GlucomannanoGlucomannano

La droga è costituita dalla radice di Amorphophallus Konjac Koch (fam. Araceae), pianta ampiamente coltivata in Giappone, la cui caratteristica è quella di contenere un polisaccaride, non assimilabile dall'organismo umano, che ha la capacità di assorbire un'alta quantità di liquidi, aumentando enormemente il suo volume e trasformandosi in una mucillagine, che si amalgama al bolo alimentare durante la digestione, formando un rivestimento non digeribile capace di inglobare sia gli zuccheri che i grassi, diminuendone così l'assimilazione.

Proprietà
L'azione del Glucomannano è quindi meccanica e non farmacologica; essa si può riassumere nel modo seguente:
- Rigonfiandosi nello stomaco riduce lo stimolo della fame, dando una sensazione di sazietà.
- Durante il transito intestinale, oltre all'acqua, assorbe i grassi, il colesterolo e gli zuccheri, diminuendo così la loro assimilazione.
- Nell'intestino crasso assorbe la flora dannosa e, con l'aumento di volume delle feci provoca la peristalsi favorendo l'evacuazione.

Indicazioni
Coadiuva il trattamento del sovrappeso e dell'obesità, delle malattie metaboliche come l'ipercolesterolemia, l'iperlipidemia, l'iperglicemia (diabete non insulino-dipendente); migliora la funzionalità intestinale.
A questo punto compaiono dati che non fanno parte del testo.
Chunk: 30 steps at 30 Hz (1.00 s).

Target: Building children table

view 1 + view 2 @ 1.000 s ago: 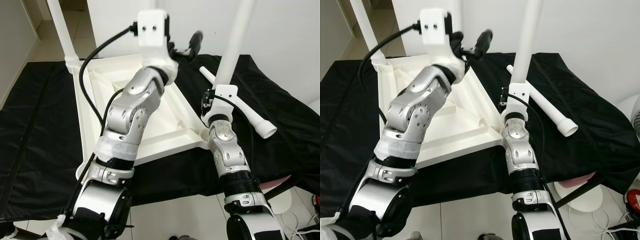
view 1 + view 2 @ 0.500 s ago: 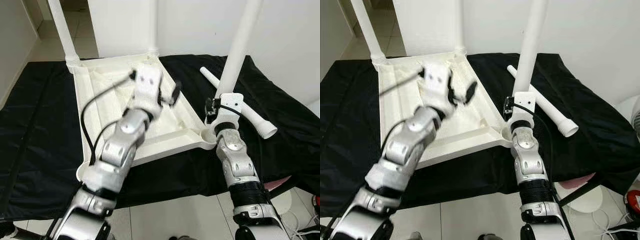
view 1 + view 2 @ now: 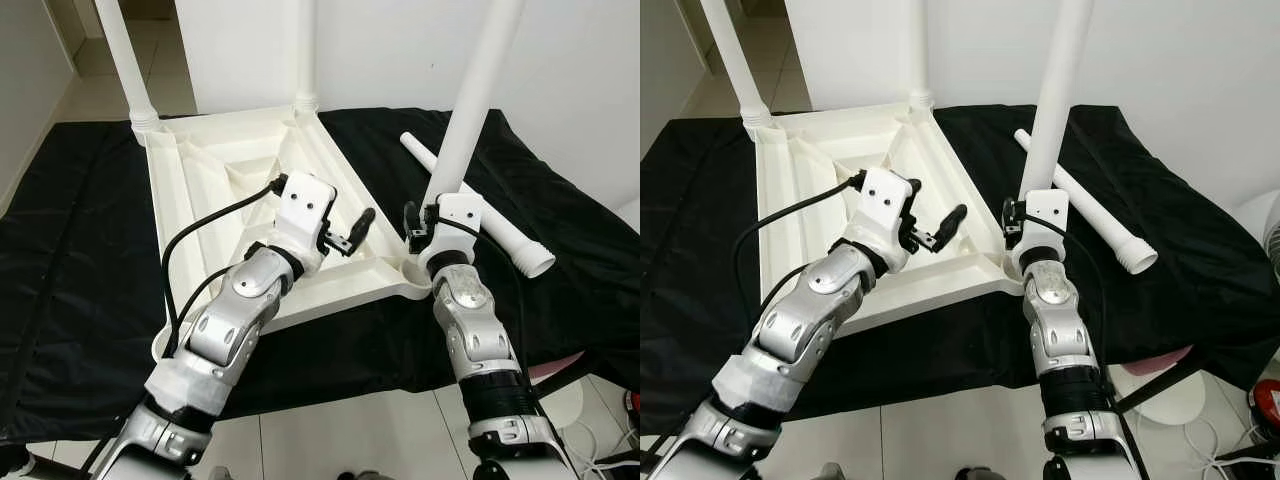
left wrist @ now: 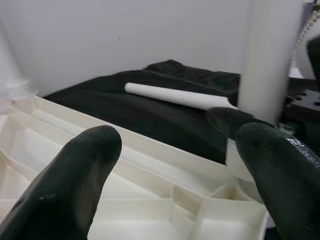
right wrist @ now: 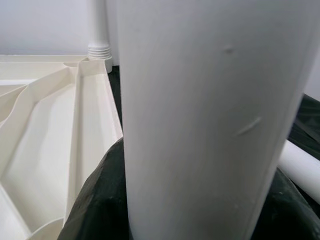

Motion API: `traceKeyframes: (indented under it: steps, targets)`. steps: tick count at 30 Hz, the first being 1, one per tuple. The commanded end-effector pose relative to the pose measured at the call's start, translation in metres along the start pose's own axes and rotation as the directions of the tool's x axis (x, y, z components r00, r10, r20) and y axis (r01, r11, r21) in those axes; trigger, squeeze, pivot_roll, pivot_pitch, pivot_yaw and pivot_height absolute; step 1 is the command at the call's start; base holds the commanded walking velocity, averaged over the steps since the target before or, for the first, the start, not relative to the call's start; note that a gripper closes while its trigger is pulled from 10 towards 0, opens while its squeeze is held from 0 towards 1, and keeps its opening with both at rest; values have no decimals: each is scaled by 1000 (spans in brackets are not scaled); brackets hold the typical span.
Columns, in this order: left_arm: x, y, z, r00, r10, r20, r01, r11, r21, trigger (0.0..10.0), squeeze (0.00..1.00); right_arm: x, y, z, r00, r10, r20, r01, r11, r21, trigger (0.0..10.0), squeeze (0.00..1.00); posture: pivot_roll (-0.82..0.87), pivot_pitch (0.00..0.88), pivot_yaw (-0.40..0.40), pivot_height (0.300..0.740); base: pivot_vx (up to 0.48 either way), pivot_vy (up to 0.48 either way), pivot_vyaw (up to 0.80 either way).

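A white plastic table top lies upside down on a black cloth. Two legs stand upright in its far corners. A third leg stands in the near right corner socket, and my right gripper is shut on its base. In the right wrist view that leg runs between the black fingers. My left gripper hovers open and holding nothing over the near right part of the table top, a short way left of that leg. A fourth leg lies loose on the cloth to the right.
The black cloth covers a low platform whose front edge runs just before my arms. White floor tiles lie below it. A white wall rises behind. A pink and white object sits at the lower right.
My left arm has come down from high over the table's far side to low over its near right part. The right gripper has kept its hold on the leg.
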<state>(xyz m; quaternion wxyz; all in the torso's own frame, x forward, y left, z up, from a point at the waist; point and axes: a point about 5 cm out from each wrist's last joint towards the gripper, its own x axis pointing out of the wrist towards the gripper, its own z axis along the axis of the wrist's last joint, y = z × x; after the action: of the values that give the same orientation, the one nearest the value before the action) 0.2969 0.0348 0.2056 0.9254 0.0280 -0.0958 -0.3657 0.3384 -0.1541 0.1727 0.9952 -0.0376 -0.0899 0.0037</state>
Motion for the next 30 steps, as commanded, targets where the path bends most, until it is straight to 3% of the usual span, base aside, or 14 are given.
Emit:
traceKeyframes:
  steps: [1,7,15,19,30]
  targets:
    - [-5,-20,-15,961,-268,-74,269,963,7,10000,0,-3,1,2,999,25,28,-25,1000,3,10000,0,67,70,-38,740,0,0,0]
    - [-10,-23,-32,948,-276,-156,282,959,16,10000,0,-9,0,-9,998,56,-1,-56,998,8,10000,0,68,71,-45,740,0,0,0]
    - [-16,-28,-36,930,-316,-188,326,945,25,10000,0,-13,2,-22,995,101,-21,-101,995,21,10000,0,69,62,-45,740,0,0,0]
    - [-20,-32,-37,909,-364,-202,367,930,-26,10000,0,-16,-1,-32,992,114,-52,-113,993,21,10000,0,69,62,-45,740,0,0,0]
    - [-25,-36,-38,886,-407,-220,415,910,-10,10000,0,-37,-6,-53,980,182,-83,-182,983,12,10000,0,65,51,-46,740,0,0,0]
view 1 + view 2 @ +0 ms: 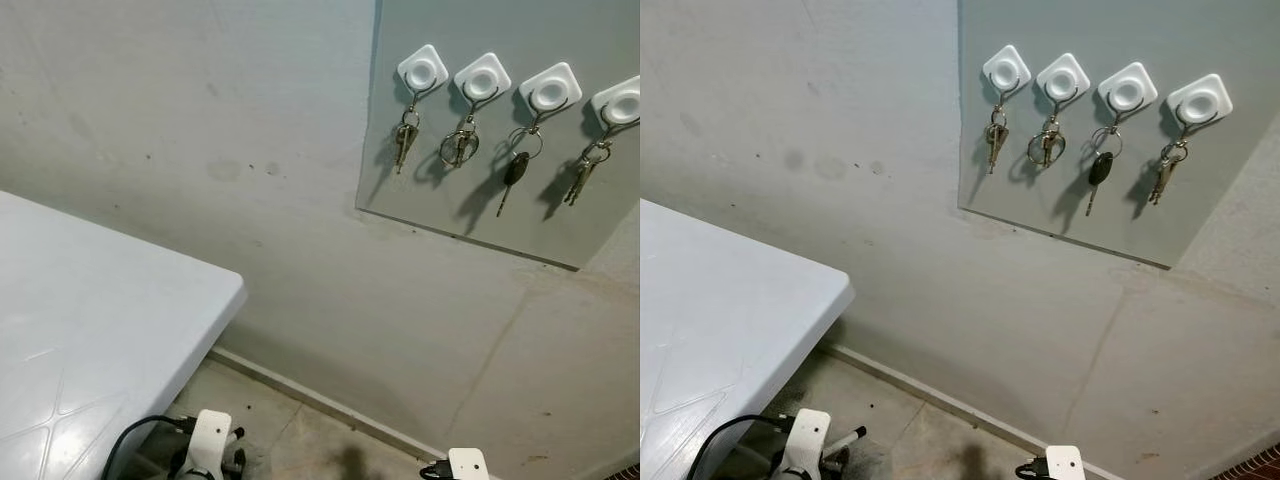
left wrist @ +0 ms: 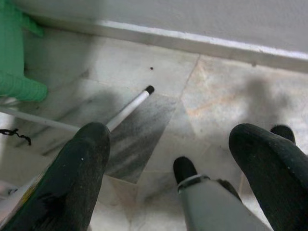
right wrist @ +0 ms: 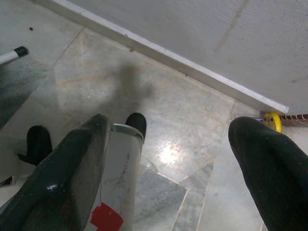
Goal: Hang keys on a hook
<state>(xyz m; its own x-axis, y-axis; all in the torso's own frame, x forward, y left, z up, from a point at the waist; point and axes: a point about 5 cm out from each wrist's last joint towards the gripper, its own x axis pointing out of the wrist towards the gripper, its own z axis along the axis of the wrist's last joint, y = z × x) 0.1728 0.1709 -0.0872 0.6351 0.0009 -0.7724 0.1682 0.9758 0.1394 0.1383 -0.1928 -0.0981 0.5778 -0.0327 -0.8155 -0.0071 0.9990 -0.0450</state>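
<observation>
Four white square hooks are fixed in a row on a grey board point(image 1: 470, 215) on the wall, up to the right. Each one carries keys: a small key bunch point(image 1: 405, 140) on the leftmost hook point(image 1: 422, 70), a ring with keys point(image 1: 460, 146) on the second hook point(image 1: 482, 78), a black-headed car key point(image 1: 513, 172) on the third hook point(image 1: 550, 88), and another bunch point(image 1: 580, 178) on the rightmost hook point(image 1: 620, 102). Both arms hang low over the floor, far below the hooks. My left gripper point(image 2: 173, 139) is open and holds nothing. My right gripper point(image 3: 173, 127) is open and holds nothing too.
A white table point(image 1: 90, 320) fills the lower left, its corner close to the wall. On the marble floor below are a white rod with a black tip point(image 2: 130, 106), a green plastic object point(image 2: 14, 62), a small yellow object point(image 3: 274, 121) by the skirting, and my own legs point(image 3: 120, 168).
</observation>
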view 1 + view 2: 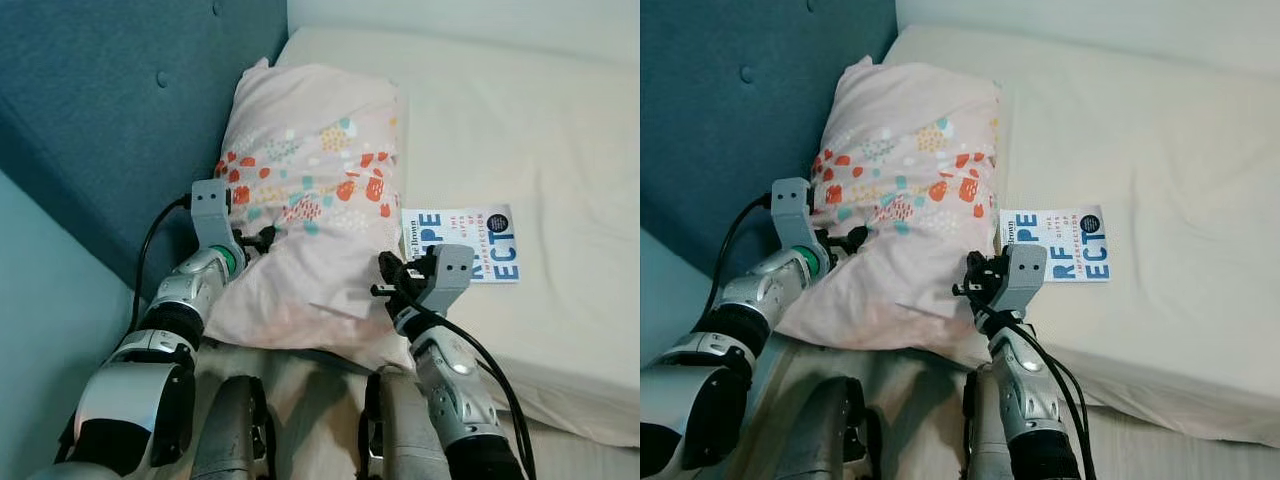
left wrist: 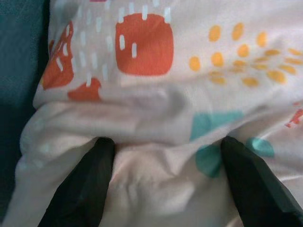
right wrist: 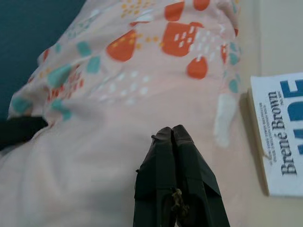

È adatto anche nell'obesità infantile e in gravidanza, in quanto non ha effetti collaterali e non influenza significativamente l'assorbimento intestinale di minerali ed oligoelementi.

Precauzioni d'uso
Il glucomannano può ridurre l'assorbimento di farmaci somministrati contemporaneamente; pertanto si consiglia la loro assunzione mezz'ora prima o due ore dopo il glucomannano.